_DIRECTIONS_
The whole listing, exactly as given: write it out, leaving out each image.
= = = =
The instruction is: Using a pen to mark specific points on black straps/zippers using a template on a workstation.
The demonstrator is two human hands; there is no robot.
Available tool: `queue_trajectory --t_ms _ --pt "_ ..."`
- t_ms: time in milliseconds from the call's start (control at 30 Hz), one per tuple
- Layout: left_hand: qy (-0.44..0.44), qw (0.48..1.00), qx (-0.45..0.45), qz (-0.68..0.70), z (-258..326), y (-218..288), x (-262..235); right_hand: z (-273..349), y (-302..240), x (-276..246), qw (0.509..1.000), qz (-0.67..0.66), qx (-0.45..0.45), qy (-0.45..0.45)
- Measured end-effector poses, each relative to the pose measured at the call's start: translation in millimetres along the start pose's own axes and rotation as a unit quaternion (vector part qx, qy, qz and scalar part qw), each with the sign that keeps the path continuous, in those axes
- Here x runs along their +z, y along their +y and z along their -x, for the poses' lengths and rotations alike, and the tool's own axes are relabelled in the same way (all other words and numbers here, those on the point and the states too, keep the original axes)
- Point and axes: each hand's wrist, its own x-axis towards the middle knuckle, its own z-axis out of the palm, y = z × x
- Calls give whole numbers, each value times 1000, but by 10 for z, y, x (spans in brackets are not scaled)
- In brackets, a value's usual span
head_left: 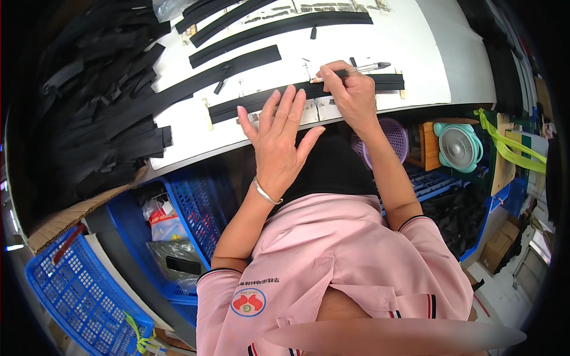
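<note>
A long black strip (231, 107) with a seam along its middle, which looks like zipper tape, lies across the white tabletop (415, 35) near its front edge. My left hand (278, 133) rests on it, fingers stretched out and spread, holding nothing. Closed around a pen (367, 68), my right hand (356, 98) is over the same strip, to the right of my left hand. The pen's point end is close to the strip's upper edge; my fingers partly hide its barrel. Small pale pieces of tape (207, 113) sit by the strip's left end.
More black strips (279, 37) lie farther back, two with small dangling black tabs (313, 32). A large pile of black strips (101, 101) covers the left. Below the table are blue crates (196, 207), a purple basket (389, 142) and a turquoise fan (458, 147).
</note>
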Motion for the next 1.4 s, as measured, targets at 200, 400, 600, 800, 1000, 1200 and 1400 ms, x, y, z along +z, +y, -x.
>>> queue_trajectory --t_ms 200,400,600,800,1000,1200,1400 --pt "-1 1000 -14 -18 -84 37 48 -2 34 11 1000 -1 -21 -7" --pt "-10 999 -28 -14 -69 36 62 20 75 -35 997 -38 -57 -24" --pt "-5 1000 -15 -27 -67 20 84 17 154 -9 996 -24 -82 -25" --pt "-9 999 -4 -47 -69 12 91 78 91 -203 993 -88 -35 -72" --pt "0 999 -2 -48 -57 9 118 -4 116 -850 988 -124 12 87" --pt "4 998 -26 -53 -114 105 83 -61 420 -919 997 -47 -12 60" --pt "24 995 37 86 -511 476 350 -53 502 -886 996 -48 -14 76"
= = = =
_SOLUTION FOR THIS PROBLEM_
The instruction is: Using a pen to mark specific points on black straps/zippers using a template on a workstation.
The demonstrator is two human hands; there is no robot.
Available tool: `queue_trajectory --t_ms _ --pt "_ ..."`
- t_ms: time in milliseconds from the call's start (control at 30 Hz), one per tuple
- Layout: left_hand: qy (-0.44..0.44), qw (0.48..1.00), qx (-0.45..0.45), qz (-0.68..0.70), z (-258..326), y (-218..288), x (-262..235); right_hand: z (-273..349), y (-302..240), x (-276..246), qw (0.509..1.000), qz (-0.67..0.66), qx (-0.45..0.45), qy (-0.45..0.45)
- Measured end-effector poses, each relative to the pose measured at the call's start: translation in millimetres along the start pose's own axes and rotation as a unit quaternion (vector part qx, qy, qz and scalar part qw), each with the sign that keeps the path continuous, in those axes
- Here x runs along their +z, y along their +y and z along their -x, for the poses' lengths and rotations alike, and the tool's own axes are relabelled in the same way (all other words and numbers here, those on the point and the states too, keep the original axes)
- Point and axes: each hand's wrist, its own x-axis towards the middle knuckle, its own z-axis out of the palm, y = z × x
- Calls give whole numbers, each value times 1000, but by 10 for z, y, x (spans in brackets are not scaled)
- In brackets, a value's usual span
head_left: 
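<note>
A long black strip (231, 107) with a seam along its middle, which looks like zipper tape, lies across the white tabletop (415, 35) near its front edge. My left hand (278, 133) rests on it, fingers stretched out and spread, holding nothing. Closed around a pen (367, 68), my right hand (356, 98) is over the same strip, to the right of my left hand. The pen's point end is close to the strip's upper edge; my fingers partly hide its barrel. Small pale pieces of tape (207, 113) sit by the strip's left end.
More black strips (279, 37) lie farther back, two with small dangling black tabs (313, 32). A large pile of black strips (101, 101) covers the left. Below the table are blue crates (196, 207), a purple basket (389, 142) and a turquoise fan (458, 147).
</note>
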Motion for the next 1.4 s, as measured, targets at 200, 400, 600, 800, 1000, 1200 and 1400 ms, x, y, z along +z, +y, -x.
>>> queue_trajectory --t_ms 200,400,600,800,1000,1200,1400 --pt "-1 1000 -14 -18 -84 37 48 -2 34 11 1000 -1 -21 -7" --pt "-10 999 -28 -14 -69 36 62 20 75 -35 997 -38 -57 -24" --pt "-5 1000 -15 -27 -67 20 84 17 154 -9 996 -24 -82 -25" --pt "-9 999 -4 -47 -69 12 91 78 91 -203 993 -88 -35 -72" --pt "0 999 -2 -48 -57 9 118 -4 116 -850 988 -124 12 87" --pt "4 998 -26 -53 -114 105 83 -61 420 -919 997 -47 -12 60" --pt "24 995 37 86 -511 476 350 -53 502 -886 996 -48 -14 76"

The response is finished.